Los monstruos y los asesinos




A fines de febrero [del 2006] murió Darren Mc Gavin. Tenía 83 años e ignoró por completo que para un mortal del Cono Sur fue la posibilidad de fuga necesaria en un contexto agobiador y aterrante.

Mc Gavin había puesto su cuerpo a un detective duro y misógino, Mike Hammer, en los años primeros de la televisión. En los 70 no era más Hammer, era Kolchak, el perseguidor nocturno. La serie que produjo y actuó en esos años se llamaba así no más: Kolchak: The Night Stalker (1). En una Chicago más sórdida que horrorosa, el periodista Kolchak se interesaba por delitos de apariencia extraña. Sus investigaciones terminaban encontrando vampiros, hombres lobo, extraterrestres y hasta al diablo mismo.
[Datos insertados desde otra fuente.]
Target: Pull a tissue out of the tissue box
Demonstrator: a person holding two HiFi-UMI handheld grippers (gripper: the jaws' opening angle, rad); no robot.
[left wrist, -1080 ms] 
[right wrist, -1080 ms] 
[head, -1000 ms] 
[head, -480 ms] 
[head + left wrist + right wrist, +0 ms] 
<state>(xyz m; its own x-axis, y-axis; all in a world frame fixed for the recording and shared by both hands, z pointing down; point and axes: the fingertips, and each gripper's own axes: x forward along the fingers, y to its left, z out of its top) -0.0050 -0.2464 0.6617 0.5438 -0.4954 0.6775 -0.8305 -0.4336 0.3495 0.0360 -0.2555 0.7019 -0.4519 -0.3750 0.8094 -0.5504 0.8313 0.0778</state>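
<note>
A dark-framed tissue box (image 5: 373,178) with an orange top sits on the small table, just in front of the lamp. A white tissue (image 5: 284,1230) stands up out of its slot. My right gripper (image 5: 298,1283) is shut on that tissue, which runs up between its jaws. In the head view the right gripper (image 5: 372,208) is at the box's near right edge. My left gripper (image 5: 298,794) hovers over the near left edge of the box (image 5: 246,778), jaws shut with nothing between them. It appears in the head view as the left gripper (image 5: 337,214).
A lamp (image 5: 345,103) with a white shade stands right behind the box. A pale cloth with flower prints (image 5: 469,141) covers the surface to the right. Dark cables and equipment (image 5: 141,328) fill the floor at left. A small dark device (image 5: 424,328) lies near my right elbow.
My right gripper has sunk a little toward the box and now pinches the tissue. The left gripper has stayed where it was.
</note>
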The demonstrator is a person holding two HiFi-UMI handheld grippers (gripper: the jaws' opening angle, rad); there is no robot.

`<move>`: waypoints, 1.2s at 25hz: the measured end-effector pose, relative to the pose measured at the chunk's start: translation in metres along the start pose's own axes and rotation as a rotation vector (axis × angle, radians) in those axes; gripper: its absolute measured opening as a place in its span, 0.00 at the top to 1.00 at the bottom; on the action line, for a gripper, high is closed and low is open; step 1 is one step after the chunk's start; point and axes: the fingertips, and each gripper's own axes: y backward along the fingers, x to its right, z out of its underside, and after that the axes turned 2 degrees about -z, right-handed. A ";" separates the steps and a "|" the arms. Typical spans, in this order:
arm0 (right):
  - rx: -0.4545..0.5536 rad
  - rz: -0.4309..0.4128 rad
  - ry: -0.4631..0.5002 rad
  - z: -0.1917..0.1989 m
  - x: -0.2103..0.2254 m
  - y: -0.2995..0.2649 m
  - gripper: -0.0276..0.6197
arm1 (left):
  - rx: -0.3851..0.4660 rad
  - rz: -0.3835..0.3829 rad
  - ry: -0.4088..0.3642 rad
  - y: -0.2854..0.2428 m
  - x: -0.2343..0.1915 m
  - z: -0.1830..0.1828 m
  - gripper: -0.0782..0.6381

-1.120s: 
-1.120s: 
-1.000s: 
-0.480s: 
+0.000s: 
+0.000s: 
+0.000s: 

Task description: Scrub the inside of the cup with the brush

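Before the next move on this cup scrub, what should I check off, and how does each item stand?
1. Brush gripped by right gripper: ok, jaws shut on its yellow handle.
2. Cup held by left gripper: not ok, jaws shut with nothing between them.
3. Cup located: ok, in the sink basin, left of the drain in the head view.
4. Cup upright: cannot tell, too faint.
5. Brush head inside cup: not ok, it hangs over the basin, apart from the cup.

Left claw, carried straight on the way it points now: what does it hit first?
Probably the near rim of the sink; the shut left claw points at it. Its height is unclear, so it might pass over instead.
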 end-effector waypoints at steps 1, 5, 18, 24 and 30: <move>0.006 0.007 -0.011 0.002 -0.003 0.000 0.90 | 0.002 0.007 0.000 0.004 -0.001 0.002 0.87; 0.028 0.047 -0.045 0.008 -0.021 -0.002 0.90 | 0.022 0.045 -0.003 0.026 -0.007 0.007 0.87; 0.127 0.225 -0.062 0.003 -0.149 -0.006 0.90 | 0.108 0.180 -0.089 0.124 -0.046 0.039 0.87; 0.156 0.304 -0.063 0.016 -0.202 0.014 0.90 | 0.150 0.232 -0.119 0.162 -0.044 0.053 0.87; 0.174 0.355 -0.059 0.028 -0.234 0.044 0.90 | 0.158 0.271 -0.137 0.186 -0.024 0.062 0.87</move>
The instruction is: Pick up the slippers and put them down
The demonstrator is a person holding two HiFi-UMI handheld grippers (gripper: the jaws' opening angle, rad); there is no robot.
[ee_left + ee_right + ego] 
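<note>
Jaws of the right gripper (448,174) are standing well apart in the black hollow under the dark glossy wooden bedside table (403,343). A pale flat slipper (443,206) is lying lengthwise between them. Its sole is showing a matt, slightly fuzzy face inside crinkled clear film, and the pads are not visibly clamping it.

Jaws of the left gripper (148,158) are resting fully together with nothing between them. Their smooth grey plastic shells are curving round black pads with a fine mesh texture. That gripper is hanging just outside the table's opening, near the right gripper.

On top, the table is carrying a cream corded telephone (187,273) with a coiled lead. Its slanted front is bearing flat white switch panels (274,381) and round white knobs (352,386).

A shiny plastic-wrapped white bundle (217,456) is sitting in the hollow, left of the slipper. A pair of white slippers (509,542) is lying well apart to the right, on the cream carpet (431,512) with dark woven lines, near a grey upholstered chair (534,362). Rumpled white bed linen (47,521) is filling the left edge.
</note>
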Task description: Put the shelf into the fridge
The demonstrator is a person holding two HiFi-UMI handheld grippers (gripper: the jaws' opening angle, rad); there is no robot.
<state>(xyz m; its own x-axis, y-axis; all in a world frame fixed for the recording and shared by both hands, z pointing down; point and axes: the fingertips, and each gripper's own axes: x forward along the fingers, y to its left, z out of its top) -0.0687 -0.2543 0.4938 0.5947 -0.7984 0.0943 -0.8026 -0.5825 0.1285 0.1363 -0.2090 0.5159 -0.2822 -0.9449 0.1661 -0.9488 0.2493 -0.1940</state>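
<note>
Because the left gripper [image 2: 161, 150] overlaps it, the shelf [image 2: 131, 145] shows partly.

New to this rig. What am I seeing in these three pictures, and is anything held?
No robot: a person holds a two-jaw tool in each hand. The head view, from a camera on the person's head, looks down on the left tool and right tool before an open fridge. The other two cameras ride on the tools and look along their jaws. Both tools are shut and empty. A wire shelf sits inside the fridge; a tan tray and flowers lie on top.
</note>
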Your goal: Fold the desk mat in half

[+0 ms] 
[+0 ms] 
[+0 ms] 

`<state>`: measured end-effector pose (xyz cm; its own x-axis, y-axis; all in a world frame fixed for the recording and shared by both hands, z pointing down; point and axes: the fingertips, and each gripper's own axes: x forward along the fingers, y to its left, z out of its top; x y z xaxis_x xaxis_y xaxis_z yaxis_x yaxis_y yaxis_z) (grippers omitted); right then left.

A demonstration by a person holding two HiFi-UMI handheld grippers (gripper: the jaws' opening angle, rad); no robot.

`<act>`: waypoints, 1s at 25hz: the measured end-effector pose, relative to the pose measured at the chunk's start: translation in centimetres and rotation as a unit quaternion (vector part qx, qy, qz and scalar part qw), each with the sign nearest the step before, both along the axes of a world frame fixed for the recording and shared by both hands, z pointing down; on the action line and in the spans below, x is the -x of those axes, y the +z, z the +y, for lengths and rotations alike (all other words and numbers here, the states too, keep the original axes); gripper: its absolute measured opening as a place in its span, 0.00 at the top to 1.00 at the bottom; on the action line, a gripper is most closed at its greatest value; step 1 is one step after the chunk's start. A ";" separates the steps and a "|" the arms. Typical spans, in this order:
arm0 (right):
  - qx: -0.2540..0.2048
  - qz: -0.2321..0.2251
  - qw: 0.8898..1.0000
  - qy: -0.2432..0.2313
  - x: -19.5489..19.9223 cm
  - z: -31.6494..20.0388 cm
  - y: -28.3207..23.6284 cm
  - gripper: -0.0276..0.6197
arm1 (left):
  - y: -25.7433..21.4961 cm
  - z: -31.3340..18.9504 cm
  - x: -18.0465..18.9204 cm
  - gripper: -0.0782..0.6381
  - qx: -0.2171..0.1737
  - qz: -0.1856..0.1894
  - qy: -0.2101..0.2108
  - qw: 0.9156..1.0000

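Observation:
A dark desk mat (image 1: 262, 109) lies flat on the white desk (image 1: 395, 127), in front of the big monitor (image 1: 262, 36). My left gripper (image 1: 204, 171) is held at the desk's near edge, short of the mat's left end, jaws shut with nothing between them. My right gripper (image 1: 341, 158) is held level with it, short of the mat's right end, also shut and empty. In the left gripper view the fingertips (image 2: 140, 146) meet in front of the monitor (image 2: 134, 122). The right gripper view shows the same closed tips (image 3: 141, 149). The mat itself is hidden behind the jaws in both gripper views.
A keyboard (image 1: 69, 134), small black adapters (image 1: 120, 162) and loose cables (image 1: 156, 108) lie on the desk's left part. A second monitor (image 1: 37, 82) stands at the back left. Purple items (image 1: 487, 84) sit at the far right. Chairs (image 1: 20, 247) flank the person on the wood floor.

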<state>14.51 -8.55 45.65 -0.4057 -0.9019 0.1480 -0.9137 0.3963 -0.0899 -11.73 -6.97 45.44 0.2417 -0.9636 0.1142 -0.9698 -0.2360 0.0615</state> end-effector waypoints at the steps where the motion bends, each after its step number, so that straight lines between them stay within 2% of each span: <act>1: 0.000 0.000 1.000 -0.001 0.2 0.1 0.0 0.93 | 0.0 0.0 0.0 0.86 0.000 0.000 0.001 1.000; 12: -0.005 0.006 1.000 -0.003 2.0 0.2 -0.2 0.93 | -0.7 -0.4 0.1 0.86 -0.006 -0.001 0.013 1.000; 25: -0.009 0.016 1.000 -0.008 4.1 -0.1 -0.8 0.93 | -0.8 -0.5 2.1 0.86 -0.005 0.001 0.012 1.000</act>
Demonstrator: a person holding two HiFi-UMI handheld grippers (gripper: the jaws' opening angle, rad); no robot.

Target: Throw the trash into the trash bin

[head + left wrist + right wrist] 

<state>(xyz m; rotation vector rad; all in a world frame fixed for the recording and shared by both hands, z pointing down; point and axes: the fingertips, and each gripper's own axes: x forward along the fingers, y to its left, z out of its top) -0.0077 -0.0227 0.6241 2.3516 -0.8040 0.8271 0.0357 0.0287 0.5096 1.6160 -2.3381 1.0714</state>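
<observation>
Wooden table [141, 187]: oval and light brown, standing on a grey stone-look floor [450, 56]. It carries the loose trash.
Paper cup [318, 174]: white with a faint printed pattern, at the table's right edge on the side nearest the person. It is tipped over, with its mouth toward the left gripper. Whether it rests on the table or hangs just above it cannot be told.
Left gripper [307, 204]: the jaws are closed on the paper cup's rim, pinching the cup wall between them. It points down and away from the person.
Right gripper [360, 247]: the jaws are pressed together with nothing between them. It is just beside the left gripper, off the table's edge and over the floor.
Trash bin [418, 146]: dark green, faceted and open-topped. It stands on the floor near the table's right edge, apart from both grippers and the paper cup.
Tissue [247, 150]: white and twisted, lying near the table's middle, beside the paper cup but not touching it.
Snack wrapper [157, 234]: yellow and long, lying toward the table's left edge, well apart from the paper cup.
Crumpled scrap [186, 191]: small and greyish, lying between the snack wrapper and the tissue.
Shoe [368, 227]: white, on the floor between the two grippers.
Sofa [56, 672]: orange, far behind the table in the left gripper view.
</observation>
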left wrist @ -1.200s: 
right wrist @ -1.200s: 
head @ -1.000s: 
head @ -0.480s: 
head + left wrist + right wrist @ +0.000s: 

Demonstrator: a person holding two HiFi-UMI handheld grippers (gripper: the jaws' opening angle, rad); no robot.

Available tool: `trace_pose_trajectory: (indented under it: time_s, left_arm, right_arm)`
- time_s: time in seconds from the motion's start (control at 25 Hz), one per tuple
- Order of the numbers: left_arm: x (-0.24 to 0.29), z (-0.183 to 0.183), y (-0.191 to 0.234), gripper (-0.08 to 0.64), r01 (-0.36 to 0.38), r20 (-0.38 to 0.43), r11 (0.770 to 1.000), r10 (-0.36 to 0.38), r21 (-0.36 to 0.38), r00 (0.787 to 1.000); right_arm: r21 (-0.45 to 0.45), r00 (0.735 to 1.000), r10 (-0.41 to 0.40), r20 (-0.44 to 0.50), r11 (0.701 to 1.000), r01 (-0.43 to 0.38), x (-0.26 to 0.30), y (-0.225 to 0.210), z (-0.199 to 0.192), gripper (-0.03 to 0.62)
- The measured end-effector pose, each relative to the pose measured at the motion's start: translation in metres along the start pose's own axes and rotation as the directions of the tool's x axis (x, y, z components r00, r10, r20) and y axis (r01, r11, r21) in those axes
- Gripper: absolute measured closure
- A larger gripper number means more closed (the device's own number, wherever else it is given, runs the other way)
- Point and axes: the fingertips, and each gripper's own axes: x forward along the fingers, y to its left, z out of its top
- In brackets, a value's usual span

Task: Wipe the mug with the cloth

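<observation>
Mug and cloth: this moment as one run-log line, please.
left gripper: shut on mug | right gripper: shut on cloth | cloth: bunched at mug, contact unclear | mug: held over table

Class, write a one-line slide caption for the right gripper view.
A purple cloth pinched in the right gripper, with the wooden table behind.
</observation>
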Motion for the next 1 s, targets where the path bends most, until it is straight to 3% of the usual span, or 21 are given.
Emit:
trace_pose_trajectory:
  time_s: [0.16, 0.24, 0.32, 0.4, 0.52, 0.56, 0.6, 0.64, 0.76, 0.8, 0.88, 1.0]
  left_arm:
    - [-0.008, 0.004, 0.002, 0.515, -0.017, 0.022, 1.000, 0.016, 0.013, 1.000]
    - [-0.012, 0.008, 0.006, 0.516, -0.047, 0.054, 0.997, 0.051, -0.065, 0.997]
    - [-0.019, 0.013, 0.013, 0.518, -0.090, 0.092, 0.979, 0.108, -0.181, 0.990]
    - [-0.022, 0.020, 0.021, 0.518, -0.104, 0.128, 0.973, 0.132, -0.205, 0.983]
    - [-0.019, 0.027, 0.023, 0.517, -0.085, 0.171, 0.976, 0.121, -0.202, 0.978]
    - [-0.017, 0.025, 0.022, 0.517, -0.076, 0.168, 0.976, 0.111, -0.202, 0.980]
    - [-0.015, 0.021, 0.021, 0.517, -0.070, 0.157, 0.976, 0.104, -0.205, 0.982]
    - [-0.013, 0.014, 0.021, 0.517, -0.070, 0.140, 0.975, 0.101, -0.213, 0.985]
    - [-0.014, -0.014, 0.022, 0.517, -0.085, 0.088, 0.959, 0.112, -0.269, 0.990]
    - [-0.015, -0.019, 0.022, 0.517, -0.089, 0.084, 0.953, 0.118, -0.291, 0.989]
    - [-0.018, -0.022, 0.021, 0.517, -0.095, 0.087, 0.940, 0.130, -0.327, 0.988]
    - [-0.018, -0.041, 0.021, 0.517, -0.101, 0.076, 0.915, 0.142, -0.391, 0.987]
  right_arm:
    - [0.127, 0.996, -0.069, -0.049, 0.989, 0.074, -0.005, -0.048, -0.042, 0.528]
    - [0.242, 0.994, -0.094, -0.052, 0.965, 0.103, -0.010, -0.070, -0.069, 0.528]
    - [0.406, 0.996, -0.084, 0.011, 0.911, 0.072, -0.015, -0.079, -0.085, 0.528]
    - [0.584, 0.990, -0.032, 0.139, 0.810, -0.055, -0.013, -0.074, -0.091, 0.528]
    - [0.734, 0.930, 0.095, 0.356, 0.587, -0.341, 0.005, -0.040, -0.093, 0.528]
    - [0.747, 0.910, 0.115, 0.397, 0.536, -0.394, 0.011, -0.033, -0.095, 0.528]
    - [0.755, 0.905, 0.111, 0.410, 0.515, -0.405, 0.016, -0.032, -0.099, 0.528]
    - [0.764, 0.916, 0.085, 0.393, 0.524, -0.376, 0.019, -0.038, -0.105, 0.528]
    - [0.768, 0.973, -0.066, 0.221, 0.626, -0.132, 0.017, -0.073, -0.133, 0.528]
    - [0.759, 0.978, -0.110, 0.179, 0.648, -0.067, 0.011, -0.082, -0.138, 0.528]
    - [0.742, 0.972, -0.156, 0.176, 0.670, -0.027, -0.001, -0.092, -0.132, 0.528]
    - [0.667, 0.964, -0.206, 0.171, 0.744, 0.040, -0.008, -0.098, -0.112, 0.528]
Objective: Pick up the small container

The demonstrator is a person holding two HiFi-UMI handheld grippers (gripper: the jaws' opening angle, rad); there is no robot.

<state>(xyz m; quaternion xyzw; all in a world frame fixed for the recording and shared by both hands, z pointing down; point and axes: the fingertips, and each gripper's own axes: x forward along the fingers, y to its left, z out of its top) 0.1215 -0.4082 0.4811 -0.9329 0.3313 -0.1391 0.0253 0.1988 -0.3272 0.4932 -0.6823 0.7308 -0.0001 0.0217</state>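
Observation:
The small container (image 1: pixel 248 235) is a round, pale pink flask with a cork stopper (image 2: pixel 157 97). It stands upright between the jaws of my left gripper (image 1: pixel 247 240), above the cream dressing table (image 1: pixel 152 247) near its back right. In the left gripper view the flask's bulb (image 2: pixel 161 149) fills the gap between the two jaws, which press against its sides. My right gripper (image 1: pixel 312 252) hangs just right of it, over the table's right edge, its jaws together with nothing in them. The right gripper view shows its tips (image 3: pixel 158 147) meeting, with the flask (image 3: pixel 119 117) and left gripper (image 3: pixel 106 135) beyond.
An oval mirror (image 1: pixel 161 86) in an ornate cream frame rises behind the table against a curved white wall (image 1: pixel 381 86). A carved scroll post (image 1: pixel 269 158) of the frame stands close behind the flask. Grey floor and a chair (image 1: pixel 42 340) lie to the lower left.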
Veía yo esta serie devotamente en plena dictadura. Afuera reinaba la política --por llamarla así-- que los nazis bautizaron casi cínicamente de "noche y niebla". Capturar y matar en la penumbra tiene efectos más letales que cualquier otro procedimiento terrorista, pues crea una insoportable indeterminación: los muertos no lo son, nunca fueron nadie. Así y todo, yo veía esa serie sobre noche, muerte y cazadores; sobre crímenes que adquirían un sentido terrible, pero finalmente un sentido. Con un periodista con sombrerito de paja que buscaba los monstruos nocturnos, los enfrentaba y vencía casi de pura suerte.

No voy a decir que Kolchak me ayudaba a soportar la noche oscura de la patria porque estaba bien hecha. En la serie había dos paños cosidos con gruesos costurones: el ambiente de una ciudad turbia, industrial y decadente, y los personajes fantásticos arrancados de sus contextos originales. (2) En una ciudad como la que allí se mostraba, Kolchak debió perseguir a la llamada escoria humana, maloliente como las cloacas de la ciudad, no a la diosa Hécate y sus adoradores. Sin embargo, por momentos había en la noche de esa lunar Chicago (3) un vacío profundo. El mismo vacío, el vacío primordial al que nos arrojaba el terror involuntariamente. Ahí sí, en esa zona sagrada, los monstruos que fantaseaba Kolchak, esas grandes obras universales de la imaginación, podían suceder. En esa serie de todo por dos pesos era posible inesperadamente reconciliarse con la creación --en su sentido artístico y antropológico: los monstruos de los hombres-- y recuperar la noche humana, distinta a la otra, la de los asesinos (4).

Revista Ñ, marzo de 2006

Notas, feb. 2011

(1) El origen de la serie fueron dos peliculas basadas a su vez en un relato del escritor Jeff Rice, acerca de un vampiro que merodeaba Las Vegas. El telefime se tituló The Night Stalker y se estrenó en 1972. Debido al éxito, la cadena ABC estrenó al año siguiente The Night Strangle. Ambos estuvieron protagonizados por Mc Gavin. Éste asumió producir la serie que la ABC quería lanzar en 1974. Fueron 20 episodios emitidos en Estados Unidos los viernes a la noche en la temporada septiembre 1974-marzo 1975, sin éxito.
(2) La serie tuvo ideas geniales. Carl Kolchak descubría por ejemplo que un hombre era capaz de materializar sus sueños, más bien siniestros; que un sanatorio estaba sometido a la influencia de una energía extraplanetaria; el moderno Prometeo, Frankenstein, revive como un robot letal que escapa de un laboratorio militar; una hechicera puede dar vida a los maniquíes; el lugar del Jinete sin Cabeza es ocupado por el Motociclista sin Cabeza; el que vende su alma al diablo es un político, no Fausto; el Hombre Lobo aparece en un crucero. En el plano costumbrista, Kolchak esquiva, en la agencia de noticias para la que trabaja, las zancadillas de un colega demasiado competitivo y es amigo de la viejita que hace los crucigramas; a cada paso debe lidiar con su jefe, el cólerico y tolerante Tony Vincenzo, interpretado por el inolvidable Simon Oakland (1915-1983). Los cultores de Kolchak hoy son fans de los Expedientes X, no sin razón.
(3) La serie se veía aquí en blanco y negro.
(4) El terror político, puramente instrumental, usurpa la sombra y sus colmillos se estrellan, digámoslo así, contra la materialidad-inmaterialidad del mito.